● **WHAT YOU HAVE TO DO**: Of all the lines below, return only those starting with the line holding "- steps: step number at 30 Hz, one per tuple" and going on through the line holding "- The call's", exactly as written.
**** SOURCE INFORMATION ****
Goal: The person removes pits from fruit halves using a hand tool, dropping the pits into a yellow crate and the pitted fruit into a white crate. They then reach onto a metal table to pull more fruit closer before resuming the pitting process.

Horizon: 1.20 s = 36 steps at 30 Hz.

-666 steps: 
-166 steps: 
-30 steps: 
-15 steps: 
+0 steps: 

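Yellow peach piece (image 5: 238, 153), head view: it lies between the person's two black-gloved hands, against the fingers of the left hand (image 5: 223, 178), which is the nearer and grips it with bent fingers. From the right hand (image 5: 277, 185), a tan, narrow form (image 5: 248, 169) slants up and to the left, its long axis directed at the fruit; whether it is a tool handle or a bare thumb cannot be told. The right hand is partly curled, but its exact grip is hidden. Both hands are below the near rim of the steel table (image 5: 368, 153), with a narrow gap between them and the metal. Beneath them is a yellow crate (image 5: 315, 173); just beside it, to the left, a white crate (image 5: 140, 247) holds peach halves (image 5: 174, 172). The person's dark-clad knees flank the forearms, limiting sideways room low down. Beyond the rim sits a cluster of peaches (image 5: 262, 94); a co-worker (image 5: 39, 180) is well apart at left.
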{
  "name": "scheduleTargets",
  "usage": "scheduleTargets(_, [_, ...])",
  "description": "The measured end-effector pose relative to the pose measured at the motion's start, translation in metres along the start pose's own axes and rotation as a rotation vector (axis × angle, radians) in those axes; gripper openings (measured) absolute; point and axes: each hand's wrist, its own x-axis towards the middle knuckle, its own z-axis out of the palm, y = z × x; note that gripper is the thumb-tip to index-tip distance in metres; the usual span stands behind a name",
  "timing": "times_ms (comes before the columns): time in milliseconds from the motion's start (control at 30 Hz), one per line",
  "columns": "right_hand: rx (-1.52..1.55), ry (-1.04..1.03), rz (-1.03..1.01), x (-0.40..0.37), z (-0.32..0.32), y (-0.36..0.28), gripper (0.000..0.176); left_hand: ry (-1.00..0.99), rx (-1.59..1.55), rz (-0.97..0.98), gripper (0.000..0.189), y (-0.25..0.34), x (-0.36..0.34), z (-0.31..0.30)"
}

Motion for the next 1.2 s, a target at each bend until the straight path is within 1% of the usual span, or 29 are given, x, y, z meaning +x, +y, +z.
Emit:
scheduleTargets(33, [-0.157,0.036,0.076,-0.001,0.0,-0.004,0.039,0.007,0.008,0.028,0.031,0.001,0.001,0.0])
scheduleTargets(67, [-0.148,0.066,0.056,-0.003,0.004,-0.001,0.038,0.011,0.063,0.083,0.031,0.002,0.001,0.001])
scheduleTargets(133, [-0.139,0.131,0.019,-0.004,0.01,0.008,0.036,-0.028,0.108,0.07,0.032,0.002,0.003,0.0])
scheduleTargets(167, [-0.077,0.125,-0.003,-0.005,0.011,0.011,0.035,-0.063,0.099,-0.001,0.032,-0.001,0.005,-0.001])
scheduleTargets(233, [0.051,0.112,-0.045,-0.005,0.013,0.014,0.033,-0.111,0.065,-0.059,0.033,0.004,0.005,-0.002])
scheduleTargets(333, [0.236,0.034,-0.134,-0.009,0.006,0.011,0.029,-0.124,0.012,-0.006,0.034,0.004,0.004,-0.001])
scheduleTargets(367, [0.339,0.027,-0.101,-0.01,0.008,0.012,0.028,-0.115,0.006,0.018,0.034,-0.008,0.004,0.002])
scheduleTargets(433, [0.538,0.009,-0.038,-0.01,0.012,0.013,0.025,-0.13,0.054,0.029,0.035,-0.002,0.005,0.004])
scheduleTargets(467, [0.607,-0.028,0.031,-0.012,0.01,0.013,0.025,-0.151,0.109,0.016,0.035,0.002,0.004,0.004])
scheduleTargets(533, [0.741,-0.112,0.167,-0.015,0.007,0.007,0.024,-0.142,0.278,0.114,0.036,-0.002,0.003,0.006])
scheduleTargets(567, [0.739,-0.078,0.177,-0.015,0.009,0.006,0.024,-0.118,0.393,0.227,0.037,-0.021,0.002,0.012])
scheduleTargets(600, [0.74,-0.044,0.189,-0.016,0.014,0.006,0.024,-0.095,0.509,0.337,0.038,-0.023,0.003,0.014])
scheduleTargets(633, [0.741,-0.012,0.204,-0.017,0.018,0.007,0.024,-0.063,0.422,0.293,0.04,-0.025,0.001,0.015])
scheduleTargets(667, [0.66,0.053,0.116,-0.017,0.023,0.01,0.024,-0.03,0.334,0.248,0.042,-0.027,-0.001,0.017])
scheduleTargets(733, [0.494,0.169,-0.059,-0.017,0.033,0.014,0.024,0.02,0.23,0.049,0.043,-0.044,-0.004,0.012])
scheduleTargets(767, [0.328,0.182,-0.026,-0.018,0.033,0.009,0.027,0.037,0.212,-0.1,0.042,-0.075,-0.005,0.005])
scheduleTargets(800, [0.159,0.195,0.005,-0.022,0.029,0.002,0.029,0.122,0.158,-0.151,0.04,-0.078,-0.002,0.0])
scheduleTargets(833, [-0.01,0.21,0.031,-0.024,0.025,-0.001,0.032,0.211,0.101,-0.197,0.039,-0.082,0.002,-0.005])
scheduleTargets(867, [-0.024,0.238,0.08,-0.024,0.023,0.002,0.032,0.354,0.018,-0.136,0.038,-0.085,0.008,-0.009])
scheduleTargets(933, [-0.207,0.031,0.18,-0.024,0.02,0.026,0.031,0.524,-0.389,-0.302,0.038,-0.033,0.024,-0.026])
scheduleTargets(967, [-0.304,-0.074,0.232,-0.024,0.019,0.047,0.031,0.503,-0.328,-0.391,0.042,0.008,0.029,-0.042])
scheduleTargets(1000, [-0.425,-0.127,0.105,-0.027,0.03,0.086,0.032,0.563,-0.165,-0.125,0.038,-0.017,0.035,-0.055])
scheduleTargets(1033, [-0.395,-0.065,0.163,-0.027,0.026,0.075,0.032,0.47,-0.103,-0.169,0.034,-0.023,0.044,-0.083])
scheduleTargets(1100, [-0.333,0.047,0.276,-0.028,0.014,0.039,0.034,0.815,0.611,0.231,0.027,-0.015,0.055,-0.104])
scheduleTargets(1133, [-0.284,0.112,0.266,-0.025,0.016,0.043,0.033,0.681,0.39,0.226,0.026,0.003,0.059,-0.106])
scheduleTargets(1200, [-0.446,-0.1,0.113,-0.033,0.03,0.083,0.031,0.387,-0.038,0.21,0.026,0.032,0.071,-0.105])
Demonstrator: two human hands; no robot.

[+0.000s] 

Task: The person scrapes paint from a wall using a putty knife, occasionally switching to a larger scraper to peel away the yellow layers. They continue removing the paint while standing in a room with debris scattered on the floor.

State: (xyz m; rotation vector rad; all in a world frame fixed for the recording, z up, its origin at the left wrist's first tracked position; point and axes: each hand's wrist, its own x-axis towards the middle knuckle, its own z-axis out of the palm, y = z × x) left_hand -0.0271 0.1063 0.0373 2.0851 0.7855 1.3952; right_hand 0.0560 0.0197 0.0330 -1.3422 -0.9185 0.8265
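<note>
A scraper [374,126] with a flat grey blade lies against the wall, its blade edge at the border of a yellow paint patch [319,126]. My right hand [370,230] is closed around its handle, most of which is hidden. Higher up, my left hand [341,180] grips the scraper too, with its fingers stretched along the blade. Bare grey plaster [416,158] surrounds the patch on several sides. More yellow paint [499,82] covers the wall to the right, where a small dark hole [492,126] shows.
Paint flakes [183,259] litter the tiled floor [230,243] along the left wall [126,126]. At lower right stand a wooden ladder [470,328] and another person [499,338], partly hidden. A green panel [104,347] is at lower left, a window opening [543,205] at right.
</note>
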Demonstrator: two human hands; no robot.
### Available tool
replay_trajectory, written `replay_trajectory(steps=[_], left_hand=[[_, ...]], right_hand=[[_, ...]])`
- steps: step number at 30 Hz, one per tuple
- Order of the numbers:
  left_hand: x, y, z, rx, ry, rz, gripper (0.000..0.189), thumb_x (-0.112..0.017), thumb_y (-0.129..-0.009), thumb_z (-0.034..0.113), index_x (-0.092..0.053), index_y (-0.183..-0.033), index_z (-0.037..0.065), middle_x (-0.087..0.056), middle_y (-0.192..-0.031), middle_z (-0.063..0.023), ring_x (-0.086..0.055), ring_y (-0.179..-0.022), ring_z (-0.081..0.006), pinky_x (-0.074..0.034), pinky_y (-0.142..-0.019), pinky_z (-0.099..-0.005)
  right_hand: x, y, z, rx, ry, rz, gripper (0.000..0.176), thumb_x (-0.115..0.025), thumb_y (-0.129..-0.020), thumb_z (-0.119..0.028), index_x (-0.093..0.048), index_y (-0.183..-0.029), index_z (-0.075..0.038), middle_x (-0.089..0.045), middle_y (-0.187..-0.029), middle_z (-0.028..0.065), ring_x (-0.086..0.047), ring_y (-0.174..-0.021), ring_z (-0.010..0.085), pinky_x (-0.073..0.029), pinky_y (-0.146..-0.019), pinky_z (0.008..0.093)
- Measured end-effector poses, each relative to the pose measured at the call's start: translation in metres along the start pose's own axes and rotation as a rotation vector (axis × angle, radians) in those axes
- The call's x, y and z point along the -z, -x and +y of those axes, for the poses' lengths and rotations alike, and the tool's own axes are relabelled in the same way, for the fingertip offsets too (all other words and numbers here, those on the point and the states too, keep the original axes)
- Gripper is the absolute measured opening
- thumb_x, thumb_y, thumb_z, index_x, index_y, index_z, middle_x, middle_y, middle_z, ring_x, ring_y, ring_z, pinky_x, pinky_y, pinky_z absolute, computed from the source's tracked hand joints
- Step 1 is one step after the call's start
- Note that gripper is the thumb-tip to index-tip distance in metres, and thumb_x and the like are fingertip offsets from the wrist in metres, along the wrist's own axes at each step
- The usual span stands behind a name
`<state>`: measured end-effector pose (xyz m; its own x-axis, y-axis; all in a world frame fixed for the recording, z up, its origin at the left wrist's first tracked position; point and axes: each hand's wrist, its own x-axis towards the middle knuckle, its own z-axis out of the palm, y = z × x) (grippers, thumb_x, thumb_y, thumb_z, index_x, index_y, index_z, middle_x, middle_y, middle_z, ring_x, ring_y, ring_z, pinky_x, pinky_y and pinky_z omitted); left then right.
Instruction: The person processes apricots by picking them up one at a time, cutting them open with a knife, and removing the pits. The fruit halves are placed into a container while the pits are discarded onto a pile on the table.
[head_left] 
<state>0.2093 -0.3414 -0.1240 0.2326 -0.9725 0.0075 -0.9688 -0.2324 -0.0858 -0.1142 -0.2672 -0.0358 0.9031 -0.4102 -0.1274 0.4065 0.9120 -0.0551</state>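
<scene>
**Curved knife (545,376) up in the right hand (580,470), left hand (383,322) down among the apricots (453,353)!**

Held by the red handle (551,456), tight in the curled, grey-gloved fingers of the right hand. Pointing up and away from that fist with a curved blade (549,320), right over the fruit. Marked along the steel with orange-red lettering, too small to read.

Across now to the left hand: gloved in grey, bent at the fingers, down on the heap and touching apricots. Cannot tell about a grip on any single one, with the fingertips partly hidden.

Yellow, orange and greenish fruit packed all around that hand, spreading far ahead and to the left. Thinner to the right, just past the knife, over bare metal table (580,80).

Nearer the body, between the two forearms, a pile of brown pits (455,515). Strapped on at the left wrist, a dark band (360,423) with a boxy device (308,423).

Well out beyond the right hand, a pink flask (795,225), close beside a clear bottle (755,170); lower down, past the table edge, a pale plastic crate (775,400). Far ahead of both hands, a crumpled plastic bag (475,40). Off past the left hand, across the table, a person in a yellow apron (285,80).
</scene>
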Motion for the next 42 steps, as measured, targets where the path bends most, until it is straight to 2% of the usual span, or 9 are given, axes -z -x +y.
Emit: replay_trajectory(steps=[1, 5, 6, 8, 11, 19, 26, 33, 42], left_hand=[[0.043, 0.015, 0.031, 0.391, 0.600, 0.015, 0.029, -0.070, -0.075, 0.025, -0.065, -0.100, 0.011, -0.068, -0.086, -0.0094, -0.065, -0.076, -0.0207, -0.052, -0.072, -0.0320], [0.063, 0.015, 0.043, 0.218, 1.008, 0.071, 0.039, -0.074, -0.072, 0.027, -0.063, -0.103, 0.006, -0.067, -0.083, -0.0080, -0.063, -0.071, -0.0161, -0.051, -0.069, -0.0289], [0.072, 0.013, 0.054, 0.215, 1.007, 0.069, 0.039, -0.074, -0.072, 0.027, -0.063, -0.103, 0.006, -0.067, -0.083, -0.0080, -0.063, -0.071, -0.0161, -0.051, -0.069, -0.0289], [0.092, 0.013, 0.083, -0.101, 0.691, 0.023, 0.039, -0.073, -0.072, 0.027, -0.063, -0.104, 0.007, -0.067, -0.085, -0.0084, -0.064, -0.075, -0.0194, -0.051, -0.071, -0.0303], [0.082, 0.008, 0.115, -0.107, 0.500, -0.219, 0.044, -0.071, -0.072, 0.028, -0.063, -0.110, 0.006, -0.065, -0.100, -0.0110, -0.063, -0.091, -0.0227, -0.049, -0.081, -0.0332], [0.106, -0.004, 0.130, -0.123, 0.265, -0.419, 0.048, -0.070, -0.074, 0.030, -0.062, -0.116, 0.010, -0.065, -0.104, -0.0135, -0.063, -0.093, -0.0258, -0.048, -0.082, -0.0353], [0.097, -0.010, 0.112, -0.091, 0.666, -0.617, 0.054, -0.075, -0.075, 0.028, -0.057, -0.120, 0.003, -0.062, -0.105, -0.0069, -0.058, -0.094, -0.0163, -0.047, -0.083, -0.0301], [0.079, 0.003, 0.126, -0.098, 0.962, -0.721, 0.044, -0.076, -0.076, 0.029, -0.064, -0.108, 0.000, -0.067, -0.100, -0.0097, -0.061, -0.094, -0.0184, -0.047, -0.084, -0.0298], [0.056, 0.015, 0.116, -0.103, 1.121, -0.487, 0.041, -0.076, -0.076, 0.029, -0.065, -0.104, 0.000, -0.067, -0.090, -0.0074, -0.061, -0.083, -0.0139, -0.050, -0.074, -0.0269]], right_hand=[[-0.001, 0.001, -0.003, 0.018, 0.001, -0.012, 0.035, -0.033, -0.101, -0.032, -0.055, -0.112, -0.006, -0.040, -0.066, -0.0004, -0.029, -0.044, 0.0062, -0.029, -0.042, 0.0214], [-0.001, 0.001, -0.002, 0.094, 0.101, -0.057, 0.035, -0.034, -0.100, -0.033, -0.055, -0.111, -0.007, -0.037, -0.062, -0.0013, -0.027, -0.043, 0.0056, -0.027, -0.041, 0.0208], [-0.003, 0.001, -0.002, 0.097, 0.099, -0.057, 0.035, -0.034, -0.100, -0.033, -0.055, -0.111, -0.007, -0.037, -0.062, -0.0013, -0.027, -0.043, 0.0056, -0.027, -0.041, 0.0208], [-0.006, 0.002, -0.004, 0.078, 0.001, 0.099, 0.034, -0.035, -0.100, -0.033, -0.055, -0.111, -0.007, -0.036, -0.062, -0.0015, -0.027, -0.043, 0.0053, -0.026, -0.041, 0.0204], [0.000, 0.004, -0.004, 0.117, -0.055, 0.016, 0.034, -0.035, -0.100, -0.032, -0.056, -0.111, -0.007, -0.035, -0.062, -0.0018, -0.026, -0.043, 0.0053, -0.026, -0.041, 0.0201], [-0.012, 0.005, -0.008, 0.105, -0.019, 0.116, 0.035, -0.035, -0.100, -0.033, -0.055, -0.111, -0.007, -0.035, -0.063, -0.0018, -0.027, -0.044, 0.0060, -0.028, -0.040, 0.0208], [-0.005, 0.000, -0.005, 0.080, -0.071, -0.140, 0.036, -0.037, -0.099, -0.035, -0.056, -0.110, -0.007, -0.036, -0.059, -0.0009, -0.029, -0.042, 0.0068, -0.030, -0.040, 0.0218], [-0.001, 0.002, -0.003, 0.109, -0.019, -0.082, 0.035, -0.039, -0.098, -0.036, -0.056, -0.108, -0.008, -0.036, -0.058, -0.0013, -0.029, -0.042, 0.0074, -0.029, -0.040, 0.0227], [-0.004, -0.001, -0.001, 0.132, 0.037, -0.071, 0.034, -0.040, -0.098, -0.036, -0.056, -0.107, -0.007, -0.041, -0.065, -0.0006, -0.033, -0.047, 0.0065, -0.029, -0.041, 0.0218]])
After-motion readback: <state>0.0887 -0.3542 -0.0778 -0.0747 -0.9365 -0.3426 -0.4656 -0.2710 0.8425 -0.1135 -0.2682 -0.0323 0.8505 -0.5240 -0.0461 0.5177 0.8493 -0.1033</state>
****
● **WRITTEN ANSWER**:
- steps: step number at 30 Hz, one per tuple
- Order of the numbers:
  left_hand: x, y, z, rx, ry, rz, gripper (0.000..0.189), thumb_x (-0.112..0.017), thumb_y (-0.129..-0.009), thumb_z (-0.034..0.113), index_x (-0.092..0.053), index_y (-0.183..-0.033), index_z (-0.037..0.065), middle_x (-0.087..0.056), middle_y (-0.192..-0.031), middle_z (-0.063..0.023), ring_x (-0.086..0.055), ring_y (-0.179..-0.022), ring_z (-0.081..0.006), pinky_x (-0.074..0.034), pinky_y (-0.142..-0.019), pinky_z (-0.099..-0.005)
  right_hand: x, y, z, rx, ry, rz, gripper (0.000..0.176), thumb_x (-0.115..0.025), thumb_y (-0.129..-0.020), thumb_z (-0.119..0.028), index_x (-0.093..0.048), index_y (-0.183..-0.029), index_z (-0.075..0.038), middle_x (-0.089..0.045), middle_y (-0.187..-0.029), middle_z (-0.028..0.065), ring_x (-0.086..0.047), ring_y (-0.174..-0.021), ring_z (-0.010..0.085), pinky_x (-0.073..0.029), pinky_y (-0.146..-0.019), pinky_z (0.008..0.093)
- Measured end-effector poses, each relative to the pose measured at the call's start: translation in metres along the start pose's own axes and rotation as a rotation vector (axis × angle, radians) in those axes
- The call's x, y and z point along the -z, -x and +y of those axes, for the poses' lengths and rotations alike, and the tool's own axes are relabelled in the same way, for the fingertip offsets too (all other words and numbers here, those on the point and the states too, keep the original axes)

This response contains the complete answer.